We do emulate the degradation in empirical flow distributions, and we also calculate the corresponding quality scores. In contrast, we neglect some of the artifacts that we have observed in the empirical distributions, but are not able to interpret properly yet, such as for example: shifts in peaks that lead to systematic over- or under-calls, jumps, neighboring peaks, i.e. subpeaks around the next or preceding integer. These are particularly strong for the noise distribution (with a neighboring peak around 1) and the 1-distribution (with neighboring peaks around 0.1 and 2), but the values causing these peaks are not many in number. Analyzing the corresponding data including the related alignments we found that the subpeaks are likely to be caused by real biological differences. This will be explored further in a separate study. In this context, we also performed a weak smoothing process that helped to reduce subpeaks and jumps.
Furthermore, the 454 image analysis software implements a set of quality filters that sets trimming coordinates to identify the high-quality part of each read. In addition, some reads are eliminated entirely based on quality metrics. Although these filters are documented (Roche Applied Science, 2008), the documentation is not sufficient to re-implement them, and the current version of Flowsim does not attempt to simulate them. We hope to address this in a future release (Fig. 4).

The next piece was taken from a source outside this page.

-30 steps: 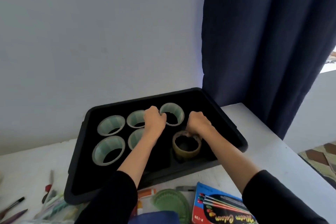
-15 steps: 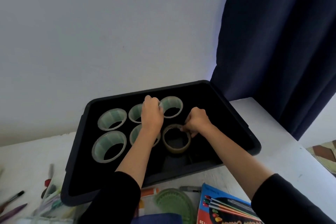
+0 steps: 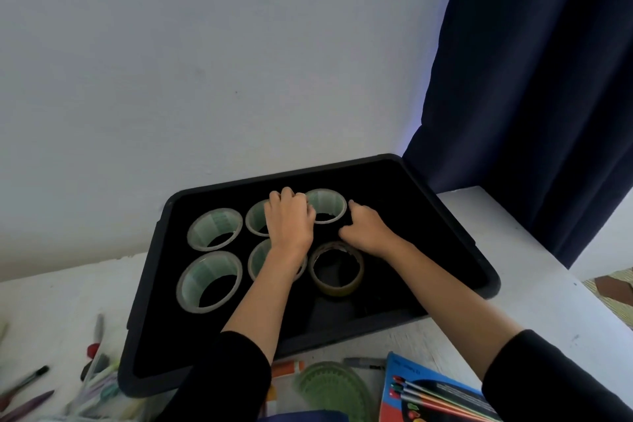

In conclusion, our simulator produces sufficiently realistic 454 files as we model all important phenomena that we have observed. Furthermore, Flowsim allows the user to specify many of its parameters, making it adaptable to new real or hypothetical 454 generations.
The authors wish to thank Dr Alexander Sczyrba, DOE Joint Genome Institute, Dr Richard Reinhardt, Max Planck Institute for Molecular Genetics, Berlin, for kindly providing us with Titanium raw data and Dr Christopher Quince, University of Glasgow, for the fruitful discussions. Notur is acknowledged for access to the Titan cluster in Oslo.
Funding: The National Program for Research in Functional Genomics in Norway (FUGE) in the Research Council of Norway.
Conflict of Interest: none declared.